# AIM OF THE TASK:
Your answer must be the exact lines below, starting with the line with "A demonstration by" and going on through the line with "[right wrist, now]", both included, with no pictures.

# TASK INPUT:
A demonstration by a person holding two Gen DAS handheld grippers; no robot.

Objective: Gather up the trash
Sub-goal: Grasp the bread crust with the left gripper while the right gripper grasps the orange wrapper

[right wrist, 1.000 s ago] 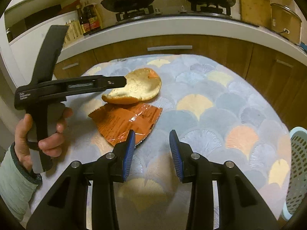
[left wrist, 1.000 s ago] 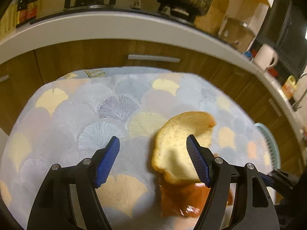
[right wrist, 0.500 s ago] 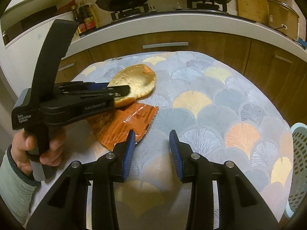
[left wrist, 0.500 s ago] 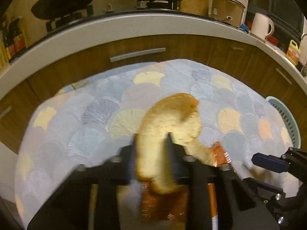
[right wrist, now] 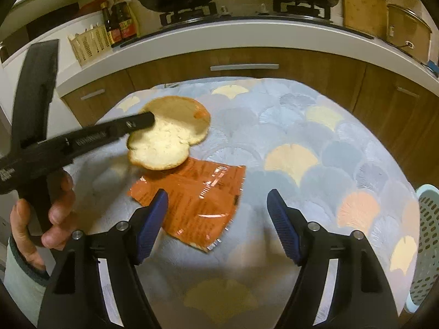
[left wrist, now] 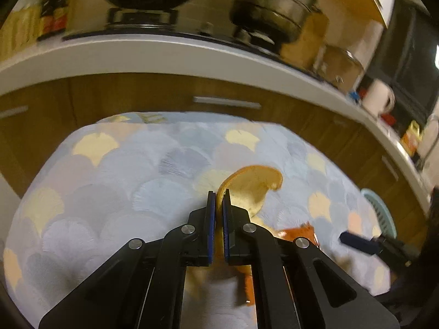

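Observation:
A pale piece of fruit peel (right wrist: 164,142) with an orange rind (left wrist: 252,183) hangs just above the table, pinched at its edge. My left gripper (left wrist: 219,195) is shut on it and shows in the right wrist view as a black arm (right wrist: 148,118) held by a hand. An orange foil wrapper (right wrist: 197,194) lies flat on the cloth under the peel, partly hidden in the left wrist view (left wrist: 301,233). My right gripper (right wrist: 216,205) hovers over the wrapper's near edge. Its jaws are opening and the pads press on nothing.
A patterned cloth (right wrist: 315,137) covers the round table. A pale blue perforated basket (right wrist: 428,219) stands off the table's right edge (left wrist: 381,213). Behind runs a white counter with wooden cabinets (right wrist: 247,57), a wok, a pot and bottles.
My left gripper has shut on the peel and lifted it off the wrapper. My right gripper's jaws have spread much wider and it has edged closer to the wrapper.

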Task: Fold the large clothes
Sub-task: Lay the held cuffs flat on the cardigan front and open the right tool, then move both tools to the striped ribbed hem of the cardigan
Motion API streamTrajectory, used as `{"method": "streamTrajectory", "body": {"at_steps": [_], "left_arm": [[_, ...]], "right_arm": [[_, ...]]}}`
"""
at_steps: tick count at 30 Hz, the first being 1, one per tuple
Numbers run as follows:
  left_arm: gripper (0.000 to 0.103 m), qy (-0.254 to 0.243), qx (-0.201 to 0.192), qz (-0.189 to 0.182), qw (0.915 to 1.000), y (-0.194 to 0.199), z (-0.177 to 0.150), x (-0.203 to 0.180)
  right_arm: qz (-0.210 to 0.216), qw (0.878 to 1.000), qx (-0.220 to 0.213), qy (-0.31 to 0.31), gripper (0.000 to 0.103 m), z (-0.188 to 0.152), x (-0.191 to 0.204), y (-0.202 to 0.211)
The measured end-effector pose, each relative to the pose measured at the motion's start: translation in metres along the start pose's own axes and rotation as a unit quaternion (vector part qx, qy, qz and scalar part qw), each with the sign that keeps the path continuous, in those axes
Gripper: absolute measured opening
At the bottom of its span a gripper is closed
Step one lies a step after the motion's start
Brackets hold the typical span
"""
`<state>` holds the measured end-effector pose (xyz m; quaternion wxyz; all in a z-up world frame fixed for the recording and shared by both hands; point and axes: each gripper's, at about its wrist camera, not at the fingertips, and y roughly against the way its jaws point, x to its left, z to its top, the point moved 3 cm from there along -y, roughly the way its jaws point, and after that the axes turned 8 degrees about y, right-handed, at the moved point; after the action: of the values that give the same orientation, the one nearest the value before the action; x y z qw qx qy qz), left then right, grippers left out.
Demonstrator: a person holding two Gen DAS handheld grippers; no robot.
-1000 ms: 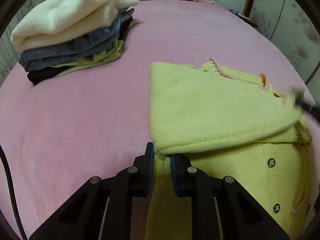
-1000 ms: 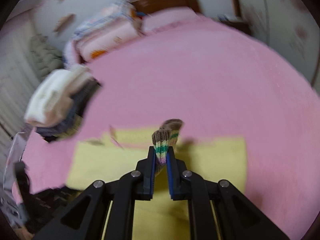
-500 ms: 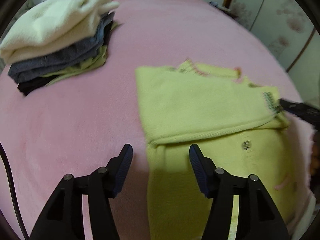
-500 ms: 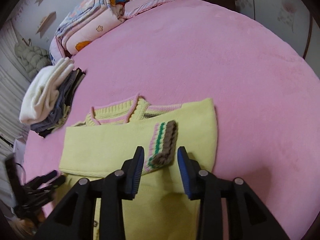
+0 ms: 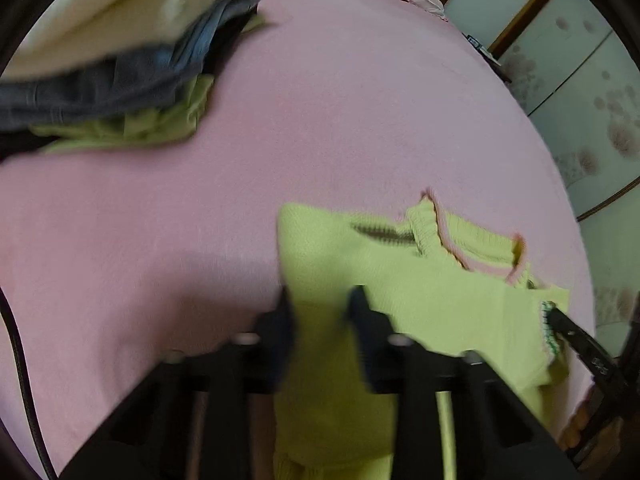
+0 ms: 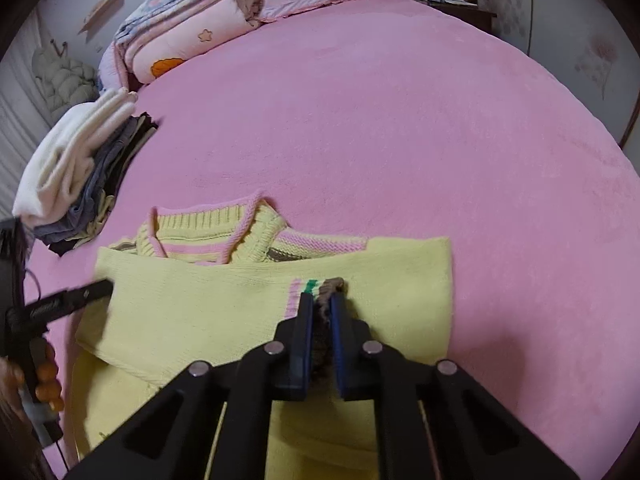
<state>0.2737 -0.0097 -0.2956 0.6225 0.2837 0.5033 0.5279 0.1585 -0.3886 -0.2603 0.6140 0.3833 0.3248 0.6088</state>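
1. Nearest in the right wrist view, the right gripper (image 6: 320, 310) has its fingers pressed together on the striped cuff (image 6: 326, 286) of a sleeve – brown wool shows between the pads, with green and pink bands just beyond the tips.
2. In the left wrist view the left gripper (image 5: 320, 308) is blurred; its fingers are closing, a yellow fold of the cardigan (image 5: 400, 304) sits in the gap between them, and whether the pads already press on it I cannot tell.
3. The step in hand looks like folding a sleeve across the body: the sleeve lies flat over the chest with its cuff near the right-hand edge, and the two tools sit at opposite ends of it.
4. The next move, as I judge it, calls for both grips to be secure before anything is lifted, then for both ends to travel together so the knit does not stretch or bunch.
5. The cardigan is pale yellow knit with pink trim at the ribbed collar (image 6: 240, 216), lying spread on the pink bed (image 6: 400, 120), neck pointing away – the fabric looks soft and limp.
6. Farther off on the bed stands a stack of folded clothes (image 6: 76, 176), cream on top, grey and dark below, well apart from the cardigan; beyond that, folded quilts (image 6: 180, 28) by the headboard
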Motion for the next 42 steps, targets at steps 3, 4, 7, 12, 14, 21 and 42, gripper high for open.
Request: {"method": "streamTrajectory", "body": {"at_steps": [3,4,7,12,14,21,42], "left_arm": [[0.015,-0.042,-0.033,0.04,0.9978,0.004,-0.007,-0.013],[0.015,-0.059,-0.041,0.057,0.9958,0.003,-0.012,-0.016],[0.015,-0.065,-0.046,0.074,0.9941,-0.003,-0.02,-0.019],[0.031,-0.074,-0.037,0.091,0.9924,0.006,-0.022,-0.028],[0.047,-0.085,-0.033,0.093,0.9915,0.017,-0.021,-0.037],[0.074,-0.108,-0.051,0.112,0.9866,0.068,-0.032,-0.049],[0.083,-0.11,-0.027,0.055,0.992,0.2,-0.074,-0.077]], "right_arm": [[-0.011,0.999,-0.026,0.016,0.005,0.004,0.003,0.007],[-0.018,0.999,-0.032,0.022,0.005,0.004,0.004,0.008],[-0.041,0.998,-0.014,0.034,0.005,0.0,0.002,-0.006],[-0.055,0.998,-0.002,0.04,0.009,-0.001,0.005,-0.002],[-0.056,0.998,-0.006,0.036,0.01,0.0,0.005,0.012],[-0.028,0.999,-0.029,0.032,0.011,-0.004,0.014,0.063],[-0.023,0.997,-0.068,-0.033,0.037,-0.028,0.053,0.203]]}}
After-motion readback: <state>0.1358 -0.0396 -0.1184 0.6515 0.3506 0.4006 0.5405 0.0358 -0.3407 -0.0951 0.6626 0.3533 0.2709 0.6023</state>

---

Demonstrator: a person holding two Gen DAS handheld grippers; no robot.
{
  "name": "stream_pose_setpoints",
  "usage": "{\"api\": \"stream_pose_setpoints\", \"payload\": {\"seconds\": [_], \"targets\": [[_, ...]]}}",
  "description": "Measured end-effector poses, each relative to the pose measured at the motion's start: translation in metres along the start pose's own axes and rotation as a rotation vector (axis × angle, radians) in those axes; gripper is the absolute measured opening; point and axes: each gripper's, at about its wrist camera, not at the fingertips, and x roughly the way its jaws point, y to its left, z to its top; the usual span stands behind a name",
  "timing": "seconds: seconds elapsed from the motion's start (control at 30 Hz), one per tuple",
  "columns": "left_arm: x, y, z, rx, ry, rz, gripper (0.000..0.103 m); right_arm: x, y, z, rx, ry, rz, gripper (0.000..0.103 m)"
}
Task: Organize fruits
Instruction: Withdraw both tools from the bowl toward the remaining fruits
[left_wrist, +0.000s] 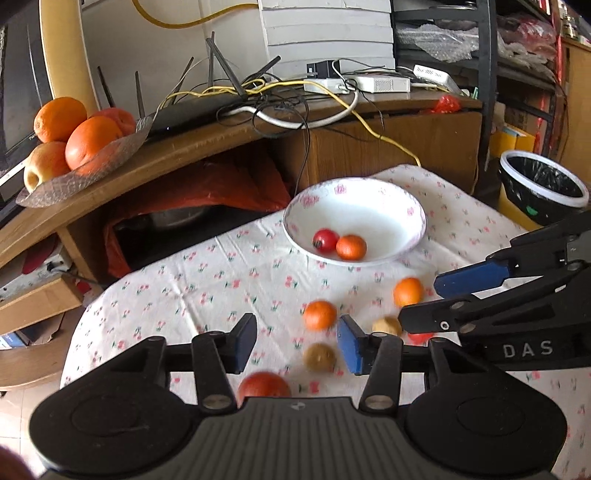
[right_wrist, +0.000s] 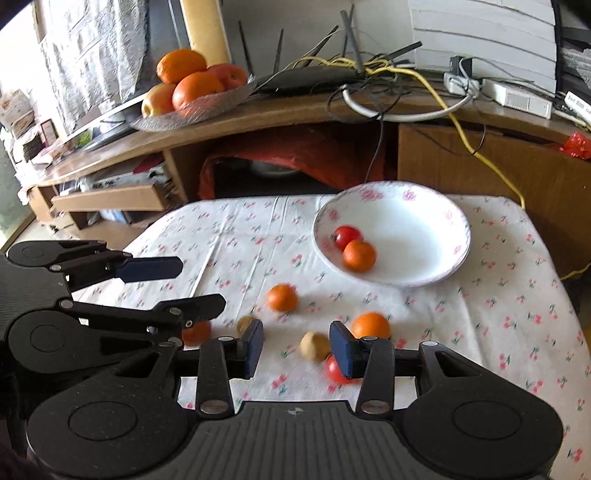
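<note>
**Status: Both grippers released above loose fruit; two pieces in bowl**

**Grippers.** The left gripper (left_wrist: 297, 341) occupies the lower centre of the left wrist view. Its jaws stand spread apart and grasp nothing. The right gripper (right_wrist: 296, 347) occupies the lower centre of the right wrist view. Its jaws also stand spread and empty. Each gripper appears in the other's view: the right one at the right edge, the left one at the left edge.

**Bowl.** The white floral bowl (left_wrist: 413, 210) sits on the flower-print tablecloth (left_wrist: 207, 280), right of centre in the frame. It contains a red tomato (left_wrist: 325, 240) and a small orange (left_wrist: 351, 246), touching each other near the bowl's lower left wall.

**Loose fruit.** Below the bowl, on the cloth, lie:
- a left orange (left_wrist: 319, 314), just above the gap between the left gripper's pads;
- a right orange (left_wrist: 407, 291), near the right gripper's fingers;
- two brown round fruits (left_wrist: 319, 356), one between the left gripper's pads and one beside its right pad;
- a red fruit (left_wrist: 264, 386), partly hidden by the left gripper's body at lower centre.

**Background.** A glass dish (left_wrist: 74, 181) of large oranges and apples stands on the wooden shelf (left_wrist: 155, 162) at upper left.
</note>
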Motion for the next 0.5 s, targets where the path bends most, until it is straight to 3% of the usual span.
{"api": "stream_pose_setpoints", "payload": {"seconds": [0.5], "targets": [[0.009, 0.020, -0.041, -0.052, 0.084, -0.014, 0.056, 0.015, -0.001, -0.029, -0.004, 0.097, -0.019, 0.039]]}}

# EXPECTED OUTPUT:
A demonstration by a person holding two Gen DAS handheld grippers; no robot.

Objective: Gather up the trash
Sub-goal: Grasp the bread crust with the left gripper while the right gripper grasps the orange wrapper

[right wrist, 1.000 s ago] 
[left wrist, 1.000 s ago] 
[right wrist, 0.500 s ago] 
[left wrist, 0.500 s ago] 
[right wrist, now] 

A complete answer has now been given to the exercise.